Knowledge@Wharton: What’s your expectation as we go forward?

Hamermesh: What’s the biggest economic change in the last two years? It’s the Trump tax cut at the end of 2017. What does that do? That gives more money after taxes to the rich and no more to the lower and middle class. What’s going to happen is the rich are going to feel more rushed for time because they have no more time but more income in their pocket. They will spend more time racing around and will complain more about how scarce time is. So yes, I see in the next few years an exacerbation of this kind of time divide.

Knowledge@Wharton: Does this also widen the divide between the haves and the have-nots in the business world?

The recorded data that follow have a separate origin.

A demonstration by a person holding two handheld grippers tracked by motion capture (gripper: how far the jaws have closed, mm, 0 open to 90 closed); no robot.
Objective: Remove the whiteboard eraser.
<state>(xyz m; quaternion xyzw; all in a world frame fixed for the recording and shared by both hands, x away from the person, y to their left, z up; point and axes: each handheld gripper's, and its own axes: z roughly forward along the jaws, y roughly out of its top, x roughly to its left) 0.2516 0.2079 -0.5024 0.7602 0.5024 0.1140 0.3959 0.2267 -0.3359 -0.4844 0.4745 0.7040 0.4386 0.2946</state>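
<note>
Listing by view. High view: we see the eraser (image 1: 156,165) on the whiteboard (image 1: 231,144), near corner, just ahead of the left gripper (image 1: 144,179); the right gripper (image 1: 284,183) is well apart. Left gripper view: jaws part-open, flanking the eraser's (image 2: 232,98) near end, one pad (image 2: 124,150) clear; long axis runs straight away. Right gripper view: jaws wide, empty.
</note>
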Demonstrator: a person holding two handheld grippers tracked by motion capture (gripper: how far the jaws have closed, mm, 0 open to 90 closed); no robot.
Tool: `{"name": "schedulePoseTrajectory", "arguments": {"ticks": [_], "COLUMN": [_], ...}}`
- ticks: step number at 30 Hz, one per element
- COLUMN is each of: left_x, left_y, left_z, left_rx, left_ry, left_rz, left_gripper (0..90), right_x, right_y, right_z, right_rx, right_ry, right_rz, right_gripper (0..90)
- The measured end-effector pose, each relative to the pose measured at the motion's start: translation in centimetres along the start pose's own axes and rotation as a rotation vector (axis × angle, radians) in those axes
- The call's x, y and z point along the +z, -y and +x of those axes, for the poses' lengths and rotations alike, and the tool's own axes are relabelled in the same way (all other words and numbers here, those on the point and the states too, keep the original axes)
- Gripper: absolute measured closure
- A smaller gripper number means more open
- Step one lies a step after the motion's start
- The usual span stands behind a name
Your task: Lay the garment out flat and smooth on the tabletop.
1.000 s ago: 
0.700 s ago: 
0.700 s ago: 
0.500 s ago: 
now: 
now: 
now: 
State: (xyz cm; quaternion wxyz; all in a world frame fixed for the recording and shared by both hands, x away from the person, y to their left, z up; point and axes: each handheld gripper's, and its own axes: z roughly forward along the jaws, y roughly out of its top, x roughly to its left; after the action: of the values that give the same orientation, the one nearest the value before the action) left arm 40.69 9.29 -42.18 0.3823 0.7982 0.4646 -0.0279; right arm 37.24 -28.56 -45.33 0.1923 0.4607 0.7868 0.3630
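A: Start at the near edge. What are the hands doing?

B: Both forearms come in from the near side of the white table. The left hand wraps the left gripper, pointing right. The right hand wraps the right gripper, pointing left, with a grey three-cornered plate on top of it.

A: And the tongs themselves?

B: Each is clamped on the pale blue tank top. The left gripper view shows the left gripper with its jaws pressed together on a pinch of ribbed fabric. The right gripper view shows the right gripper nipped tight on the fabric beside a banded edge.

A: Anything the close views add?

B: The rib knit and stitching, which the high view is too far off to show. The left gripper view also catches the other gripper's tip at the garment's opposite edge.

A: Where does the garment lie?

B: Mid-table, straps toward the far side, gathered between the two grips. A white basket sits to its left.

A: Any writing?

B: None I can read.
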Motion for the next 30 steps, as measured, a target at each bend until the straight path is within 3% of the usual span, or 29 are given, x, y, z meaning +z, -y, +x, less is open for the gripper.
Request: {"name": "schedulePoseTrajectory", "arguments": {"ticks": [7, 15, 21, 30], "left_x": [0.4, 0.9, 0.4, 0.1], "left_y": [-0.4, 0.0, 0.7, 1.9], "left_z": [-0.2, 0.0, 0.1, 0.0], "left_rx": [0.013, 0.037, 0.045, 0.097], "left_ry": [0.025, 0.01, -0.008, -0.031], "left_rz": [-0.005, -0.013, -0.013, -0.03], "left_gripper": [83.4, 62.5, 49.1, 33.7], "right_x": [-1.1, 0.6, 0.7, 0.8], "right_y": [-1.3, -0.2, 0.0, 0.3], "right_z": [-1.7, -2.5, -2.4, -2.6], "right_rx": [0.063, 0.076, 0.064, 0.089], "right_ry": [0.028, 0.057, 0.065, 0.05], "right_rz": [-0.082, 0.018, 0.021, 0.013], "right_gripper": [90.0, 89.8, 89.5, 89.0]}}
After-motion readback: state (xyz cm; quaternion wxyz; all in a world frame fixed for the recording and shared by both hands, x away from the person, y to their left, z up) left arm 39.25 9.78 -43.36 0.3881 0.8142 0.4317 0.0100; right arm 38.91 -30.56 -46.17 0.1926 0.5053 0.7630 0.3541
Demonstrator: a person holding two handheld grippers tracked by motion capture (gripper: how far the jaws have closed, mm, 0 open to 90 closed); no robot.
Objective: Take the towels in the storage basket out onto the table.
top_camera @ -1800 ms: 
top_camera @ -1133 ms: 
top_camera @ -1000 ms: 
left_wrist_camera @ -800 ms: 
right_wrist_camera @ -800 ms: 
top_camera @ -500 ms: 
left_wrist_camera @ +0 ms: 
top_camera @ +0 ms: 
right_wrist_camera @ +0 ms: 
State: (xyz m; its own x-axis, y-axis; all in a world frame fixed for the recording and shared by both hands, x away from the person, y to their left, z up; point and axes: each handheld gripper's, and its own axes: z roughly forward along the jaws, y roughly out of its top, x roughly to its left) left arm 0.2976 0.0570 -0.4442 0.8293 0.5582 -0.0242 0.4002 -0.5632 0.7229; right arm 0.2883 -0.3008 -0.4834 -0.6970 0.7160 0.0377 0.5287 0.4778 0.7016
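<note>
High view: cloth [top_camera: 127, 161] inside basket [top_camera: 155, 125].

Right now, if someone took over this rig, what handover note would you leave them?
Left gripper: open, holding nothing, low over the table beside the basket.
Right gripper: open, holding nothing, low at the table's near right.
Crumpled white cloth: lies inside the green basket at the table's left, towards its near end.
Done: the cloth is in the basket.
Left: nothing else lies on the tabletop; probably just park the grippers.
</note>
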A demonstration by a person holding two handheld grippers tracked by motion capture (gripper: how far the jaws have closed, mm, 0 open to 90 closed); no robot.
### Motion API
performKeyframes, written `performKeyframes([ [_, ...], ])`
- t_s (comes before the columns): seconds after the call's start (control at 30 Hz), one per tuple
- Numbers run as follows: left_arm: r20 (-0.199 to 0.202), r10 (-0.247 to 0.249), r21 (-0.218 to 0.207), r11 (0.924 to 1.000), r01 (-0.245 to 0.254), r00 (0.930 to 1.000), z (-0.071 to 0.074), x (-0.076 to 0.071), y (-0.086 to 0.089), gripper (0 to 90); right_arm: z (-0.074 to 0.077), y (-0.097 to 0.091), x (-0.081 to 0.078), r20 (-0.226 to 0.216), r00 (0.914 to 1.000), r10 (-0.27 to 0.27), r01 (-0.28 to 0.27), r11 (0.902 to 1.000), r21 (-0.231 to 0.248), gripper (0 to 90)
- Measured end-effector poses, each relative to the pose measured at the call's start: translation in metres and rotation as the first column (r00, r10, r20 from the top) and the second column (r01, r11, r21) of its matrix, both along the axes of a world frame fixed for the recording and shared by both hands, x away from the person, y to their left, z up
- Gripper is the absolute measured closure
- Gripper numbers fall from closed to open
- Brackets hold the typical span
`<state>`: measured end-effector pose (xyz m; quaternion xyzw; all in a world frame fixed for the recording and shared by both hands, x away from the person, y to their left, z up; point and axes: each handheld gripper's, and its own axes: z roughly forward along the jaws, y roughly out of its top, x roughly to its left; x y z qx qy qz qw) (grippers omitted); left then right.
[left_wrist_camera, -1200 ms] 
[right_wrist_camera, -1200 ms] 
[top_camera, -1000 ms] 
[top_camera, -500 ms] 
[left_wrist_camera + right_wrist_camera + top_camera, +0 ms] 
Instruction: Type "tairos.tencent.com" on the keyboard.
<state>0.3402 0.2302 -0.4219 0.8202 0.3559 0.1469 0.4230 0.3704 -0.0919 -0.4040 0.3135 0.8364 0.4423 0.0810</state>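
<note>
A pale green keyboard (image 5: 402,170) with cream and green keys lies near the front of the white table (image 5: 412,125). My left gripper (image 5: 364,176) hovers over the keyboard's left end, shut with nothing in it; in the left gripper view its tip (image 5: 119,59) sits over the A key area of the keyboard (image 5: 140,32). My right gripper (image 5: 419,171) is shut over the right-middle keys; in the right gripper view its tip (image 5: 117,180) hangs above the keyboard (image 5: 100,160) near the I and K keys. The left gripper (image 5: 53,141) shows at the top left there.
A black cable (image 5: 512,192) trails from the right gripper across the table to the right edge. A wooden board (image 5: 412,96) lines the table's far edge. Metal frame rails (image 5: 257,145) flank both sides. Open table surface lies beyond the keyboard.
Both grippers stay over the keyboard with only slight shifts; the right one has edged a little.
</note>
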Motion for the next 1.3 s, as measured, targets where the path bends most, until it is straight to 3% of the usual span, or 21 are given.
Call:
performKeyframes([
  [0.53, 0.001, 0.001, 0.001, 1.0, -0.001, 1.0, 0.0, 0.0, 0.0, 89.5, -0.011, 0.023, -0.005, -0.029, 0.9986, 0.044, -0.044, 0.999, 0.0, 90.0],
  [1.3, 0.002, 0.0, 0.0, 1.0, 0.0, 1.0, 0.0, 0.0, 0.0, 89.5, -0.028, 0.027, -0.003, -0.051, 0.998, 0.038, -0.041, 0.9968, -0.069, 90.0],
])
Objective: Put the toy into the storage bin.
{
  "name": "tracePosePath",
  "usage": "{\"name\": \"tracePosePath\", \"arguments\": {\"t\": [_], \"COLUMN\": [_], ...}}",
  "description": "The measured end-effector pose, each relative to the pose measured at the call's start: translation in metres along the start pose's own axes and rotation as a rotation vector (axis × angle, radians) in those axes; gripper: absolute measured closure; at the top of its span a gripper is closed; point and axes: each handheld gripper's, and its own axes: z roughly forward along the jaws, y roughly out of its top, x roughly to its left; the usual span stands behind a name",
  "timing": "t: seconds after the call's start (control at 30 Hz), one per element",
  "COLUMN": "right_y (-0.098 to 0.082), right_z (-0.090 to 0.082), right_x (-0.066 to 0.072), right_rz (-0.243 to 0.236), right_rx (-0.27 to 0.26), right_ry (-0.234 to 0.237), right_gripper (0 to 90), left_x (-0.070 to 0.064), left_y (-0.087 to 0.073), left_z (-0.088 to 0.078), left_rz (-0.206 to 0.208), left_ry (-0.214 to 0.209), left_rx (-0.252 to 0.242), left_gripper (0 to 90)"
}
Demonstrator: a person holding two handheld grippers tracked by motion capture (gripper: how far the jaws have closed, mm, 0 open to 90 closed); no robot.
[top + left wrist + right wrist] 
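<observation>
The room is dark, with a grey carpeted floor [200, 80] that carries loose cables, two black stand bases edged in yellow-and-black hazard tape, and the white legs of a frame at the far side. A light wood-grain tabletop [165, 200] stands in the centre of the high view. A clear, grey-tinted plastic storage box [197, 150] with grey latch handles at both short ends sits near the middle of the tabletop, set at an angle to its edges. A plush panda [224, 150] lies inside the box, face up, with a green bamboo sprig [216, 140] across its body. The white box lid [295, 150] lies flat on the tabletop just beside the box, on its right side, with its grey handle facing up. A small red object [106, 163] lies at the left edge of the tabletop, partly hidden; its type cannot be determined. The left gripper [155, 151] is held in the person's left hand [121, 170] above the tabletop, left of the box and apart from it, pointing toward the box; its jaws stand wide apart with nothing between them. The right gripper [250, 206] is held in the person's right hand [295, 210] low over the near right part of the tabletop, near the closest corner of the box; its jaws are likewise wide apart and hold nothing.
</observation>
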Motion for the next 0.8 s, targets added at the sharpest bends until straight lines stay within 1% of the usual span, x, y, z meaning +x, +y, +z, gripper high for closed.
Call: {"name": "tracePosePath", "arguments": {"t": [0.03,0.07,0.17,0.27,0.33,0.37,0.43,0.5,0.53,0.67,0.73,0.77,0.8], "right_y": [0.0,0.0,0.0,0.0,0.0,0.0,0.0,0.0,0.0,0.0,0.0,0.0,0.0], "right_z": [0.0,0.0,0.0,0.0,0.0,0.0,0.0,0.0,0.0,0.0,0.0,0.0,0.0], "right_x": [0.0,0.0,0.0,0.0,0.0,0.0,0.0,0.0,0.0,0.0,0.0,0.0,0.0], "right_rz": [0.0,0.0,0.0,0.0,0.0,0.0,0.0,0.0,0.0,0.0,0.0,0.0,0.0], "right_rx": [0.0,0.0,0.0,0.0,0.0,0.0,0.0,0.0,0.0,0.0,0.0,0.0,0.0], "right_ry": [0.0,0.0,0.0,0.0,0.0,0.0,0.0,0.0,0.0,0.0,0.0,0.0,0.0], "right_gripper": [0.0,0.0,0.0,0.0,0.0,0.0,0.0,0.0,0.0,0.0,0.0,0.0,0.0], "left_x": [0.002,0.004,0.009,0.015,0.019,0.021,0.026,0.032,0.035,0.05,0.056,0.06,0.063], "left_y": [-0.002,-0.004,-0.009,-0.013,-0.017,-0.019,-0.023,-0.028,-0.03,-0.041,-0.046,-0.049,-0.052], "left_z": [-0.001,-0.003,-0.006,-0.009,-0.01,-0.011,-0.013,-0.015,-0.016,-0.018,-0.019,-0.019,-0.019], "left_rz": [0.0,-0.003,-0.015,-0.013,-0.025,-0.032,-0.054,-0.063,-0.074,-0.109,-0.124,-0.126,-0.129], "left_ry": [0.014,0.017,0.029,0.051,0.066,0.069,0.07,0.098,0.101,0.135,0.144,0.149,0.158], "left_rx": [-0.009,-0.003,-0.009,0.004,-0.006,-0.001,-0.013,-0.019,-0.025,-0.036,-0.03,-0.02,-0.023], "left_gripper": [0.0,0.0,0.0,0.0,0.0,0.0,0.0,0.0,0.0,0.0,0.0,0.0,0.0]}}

Hamermesh: Absolutely. The guys at the top are getting more money in their pocket. They’re going to feel more and more they have to race around. The fellow down on the line is not going to feel it. I think it’s an increasing time divide that will contribute to an increasing social divide. It’s not just income inequality, it’s time inequality, which is very depressing.

Knowledge@Wharton: In one chapter, you talk about togetherness, which is a great topic. Tell us about it.

Hamermesh: It’s really fascinating. What do we mean by being together? If I’m sleeping in the same bed or room as my wife, are we together? Sort of. But we aren’t really interacting. You look at how much time people spend together really doing the same thing, really interacting, it’s a couple of hours a day. Most of our time we’re running around doing different things with lots of different people, but only [spending] a few hours with the same person each day.